- [Exercise aim]
Search the data below for "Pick"; list each line that holds it.

- [Information given]

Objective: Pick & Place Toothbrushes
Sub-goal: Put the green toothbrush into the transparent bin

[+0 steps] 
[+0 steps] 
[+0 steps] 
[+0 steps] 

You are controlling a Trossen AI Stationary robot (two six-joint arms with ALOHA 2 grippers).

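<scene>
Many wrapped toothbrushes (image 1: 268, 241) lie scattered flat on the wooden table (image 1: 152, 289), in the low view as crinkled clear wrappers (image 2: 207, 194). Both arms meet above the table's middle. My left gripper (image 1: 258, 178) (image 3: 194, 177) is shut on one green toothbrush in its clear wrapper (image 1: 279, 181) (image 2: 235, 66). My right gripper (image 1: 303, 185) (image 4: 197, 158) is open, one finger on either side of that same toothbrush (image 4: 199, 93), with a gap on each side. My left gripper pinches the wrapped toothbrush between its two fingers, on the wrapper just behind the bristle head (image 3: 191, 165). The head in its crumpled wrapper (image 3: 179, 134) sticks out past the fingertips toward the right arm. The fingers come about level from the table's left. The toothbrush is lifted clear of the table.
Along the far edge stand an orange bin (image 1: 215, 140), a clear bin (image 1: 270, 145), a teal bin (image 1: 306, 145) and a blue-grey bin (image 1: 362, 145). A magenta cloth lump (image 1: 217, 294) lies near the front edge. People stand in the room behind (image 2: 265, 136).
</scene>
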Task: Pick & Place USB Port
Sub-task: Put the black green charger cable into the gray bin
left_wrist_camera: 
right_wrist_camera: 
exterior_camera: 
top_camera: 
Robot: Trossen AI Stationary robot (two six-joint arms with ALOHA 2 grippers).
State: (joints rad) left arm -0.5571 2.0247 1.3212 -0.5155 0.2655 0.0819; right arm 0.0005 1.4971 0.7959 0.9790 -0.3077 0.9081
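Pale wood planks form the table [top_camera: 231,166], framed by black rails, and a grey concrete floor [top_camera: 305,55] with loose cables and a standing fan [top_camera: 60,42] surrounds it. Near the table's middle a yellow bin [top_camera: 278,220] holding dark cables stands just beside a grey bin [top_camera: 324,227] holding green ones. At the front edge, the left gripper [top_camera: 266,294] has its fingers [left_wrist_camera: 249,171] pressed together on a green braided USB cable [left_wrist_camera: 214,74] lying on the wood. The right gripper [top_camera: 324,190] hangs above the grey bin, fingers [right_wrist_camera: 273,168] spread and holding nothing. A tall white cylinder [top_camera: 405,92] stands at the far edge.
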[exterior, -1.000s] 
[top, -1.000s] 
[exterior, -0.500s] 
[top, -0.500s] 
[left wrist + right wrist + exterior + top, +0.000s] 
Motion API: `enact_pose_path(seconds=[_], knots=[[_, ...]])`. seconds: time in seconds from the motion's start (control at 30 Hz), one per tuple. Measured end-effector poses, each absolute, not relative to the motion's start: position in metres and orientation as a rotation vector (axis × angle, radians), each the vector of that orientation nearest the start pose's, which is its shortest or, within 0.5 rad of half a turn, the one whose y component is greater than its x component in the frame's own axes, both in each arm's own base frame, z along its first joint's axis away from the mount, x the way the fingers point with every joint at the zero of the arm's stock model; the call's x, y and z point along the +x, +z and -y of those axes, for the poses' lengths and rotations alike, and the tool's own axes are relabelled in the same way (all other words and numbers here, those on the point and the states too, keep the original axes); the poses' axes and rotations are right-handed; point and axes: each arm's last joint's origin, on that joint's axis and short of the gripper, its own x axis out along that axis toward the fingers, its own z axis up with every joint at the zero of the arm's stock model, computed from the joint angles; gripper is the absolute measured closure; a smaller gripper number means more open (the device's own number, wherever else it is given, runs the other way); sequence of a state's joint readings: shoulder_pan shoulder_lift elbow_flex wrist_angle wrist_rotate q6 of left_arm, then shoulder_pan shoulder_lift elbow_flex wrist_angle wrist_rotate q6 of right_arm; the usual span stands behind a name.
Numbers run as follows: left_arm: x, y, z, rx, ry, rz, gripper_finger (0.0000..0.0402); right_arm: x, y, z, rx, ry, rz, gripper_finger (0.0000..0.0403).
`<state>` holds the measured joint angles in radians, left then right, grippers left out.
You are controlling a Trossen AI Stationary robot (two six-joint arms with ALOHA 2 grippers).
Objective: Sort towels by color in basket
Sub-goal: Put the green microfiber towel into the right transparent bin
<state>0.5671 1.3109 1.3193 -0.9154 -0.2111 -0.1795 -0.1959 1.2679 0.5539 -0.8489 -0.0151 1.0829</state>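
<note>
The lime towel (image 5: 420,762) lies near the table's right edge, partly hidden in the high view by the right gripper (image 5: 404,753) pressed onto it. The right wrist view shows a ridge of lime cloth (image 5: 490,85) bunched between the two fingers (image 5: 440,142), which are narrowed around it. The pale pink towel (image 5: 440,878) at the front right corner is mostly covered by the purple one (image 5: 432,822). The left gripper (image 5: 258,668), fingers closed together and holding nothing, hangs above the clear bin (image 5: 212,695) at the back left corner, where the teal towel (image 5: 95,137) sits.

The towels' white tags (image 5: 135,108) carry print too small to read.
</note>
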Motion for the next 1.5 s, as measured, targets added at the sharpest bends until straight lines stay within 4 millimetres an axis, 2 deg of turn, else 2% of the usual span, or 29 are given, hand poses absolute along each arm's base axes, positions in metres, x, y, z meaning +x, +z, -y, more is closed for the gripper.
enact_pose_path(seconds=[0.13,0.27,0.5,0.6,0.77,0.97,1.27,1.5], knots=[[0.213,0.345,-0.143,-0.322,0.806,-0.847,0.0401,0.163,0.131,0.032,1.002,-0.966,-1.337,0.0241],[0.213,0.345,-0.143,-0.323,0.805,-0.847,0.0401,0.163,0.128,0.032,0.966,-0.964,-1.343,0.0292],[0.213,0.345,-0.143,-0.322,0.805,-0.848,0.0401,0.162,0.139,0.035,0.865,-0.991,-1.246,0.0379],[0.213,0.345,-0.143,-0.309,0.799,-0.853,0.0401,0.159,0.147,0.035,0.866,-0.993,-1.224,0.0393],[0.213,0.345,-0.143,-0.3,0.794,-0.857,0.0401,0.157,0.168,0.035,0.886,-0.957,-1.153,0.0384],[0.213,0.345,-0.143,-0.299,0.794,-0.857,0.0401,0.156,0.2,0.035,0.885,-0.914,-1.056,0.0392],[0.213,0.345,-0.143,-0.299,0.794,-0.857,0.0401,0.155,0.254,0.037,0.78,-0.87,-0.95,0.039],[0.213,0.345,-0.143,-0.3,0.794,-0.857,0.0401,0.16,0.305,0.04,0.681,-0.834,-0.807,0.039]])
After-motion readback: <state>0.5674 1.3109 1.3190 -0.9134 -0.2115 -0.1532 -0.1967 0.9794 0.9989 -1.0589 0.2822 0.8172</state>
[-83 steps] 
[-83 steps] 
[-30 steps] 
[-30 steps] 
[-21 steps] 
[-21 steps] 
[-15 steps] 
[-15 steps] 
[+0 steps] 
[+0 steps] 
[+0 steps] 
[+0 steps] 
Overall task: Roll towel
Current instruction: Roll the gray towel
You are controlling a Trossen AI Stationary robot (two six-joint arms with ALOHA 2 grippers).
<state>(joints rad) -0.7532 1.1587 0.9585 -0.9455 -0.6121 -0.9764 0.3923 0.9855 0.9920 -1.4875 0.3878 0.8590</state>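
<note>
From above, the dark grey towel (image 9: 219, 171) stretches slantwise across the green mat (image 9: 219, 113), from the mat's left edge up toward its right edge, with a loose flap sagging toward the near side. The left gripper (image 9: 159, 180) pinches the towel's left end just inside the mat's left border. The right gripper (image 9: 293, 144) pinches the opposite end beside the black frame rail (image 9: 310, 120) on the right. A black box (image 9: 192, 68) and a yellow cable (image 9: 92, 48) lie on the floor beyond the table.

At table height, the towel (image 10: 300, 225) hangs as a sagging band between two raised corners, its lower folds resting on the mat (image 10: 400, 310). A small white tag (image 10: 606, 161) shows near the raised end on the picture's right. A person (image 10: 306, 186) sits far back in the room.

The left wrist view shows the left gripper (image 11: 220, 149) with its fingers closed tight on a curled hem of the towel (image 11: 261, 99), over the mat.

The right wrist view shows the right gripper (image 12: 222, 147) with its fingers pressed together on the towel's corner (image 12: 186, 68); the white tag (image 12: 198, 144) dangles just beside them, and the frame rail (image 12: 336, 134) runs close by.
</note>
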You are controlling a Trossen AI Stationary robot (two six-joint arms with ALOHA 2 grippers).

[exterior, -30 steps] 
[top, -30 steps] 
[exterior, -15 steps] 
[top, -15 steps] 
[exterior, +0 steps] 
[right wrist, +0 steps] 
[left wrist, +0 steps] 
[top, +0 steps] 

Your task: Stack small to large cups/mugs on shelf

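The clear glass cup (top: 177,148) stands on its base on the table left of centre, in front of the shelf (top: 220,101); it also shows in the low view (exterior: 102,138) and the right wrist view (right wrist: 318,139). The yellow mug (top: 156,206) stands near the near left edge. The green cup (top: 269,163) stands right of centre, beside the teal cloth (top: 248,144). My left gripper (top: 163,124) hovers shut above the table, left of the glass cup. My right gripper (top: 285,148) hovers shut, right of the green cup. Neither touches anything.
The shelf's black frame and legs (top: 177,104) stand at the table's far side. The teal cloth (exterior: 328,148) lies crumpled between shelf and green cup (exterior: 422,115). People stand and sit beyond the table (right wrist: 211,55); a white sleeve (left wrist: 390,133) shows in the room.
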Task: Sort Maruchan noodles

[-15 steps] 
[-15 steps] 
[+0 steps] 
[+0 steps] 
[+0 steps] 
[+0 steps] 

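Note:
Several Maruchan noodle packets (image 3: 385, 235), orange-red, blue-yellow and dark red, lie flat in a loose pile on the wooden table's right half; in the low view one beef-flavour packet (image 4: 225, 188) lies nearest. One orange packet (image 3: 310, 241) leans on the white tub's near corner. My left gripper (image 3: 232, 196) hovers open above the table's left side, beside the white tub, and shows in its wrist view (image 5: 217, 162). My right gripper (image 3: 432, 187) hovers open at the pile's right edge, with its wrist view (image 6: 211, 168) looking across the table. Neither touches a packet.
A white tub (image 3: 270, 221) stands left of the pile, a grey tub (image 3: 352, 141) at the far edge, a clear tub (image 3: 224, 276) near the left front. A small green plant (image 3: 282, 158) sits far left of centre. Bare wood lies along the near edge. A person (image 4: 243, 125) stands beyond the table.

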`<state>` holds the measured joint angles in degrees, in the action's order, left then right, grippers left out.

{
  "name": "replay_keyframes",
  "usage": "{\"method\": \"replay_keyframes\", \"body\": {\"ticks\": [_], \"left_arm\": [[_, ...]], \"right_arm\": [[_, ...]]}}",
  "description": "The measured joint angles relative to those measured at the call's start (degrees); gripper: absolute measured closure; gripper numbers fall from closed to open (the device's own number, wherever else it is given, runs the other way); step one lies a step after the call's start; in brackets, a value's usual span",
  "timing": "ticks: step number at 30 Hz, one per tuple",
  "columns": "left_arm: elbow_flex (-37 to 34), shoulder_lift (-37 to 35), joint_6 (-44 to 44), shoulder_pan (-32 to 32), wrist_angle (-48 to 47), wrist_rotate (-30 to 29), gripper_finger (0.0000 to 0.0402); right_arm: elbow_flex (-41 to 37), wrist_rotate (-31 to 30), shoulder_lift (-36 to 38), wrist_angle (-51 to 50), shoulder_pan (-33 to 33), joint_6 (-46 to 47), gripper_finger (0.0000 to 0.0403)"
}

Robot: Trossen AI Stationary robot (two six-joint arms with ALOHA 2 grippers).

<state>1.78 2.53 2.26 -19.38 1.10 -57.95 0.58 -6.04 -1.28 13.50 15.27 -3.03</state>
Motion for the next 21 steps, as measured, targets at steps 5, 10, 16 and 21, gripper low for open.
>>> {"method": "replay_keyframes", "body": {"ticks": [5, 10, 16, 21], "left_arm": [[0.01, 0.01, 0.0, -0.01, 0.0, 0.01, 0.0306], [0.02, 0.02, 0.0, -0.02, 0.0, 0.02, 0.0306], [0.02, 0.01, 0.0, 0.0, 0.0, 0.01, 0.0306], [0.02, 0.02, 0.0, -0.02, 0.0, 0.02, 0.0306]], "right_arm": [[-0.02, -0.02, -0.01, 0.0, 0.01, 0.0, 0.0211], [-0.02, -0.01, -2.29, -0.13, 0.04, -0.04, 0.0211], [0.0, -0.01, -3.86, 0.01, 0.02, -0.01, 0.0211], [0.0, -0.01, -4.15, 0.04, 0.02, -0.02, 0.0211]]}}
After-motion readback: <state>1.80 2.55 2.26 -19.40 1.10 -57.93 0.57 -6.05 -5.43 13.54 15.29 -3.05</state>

- [Solution to the exercise]
Objective: Pick & Place Toothbrushes
Task: Pick & Place USB Port

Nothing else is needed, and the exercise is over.